### DATA BELOW

*-*-*

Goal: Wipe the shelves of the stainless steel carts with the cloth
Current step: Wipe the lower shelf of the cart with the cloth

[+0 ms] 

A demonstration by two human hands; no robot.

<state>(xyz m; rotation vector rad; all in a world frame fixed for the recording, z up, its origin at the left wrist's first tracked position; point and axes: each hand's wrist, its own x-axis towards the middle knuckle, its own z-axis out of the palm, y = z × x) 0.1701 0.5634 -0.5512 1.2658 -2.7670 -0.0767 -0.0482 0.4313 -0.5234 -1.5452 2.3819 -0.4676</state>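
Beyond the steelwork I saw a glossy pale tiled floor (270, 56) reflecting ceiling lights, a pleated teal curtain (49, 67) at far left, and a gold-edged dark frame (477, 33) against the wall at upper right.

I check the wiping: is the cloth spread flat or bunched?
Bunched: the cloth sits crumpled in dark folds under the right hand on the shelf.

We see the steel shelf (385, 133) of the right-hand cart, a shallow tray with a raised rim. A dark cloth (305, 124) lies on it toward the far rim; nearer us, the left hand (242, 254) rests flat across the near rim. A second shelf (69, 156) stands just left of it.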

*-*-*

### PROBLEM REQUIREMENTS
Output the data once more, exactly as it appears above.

### EXERCISE ANSWER
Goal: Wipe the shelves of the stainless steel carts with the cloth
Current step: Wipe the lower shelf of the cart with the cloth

[+0 ms] 

A demonstration by two human hands; no robot.

<state>(xyz m; rotation vector rad; all in a world frame fixed for the recording, z up, its origin at the left wrist's first tracked position; point and axes: each hand's wrist, its own x-axis towards the middle knuckle, its own z-axis out of the palm, y = z × x) 0.1701 0.5634 -0.5512 1.2658 -2.7670 -0.0767 -0.0482 0.4313 -0.5234 -1.5452 2.3819 -0.4676</state>
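Beyond the steelwork I saw a glossy pale tiled floor (270, 56) reflecting ceiling lights, a pleated teal curtain (49, 67) at far left, and a gold-edged dark frame (477, 33) against the wall at upper right.

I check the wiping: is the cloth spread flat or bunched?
Bunched: the cloth sits crumpled in dark folds under the right hand on the shelf.

We see the steel shelf (385, 133) of the right-hand cart, a shallow tray with a raised rim. A dark cloth (305, 124) lies on it toward the far rim; nearer us, the left hand (242, 254) rests flat across the near rim. A second shelf (69, 156) stands just left of it.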

No further output is needed for this exercise.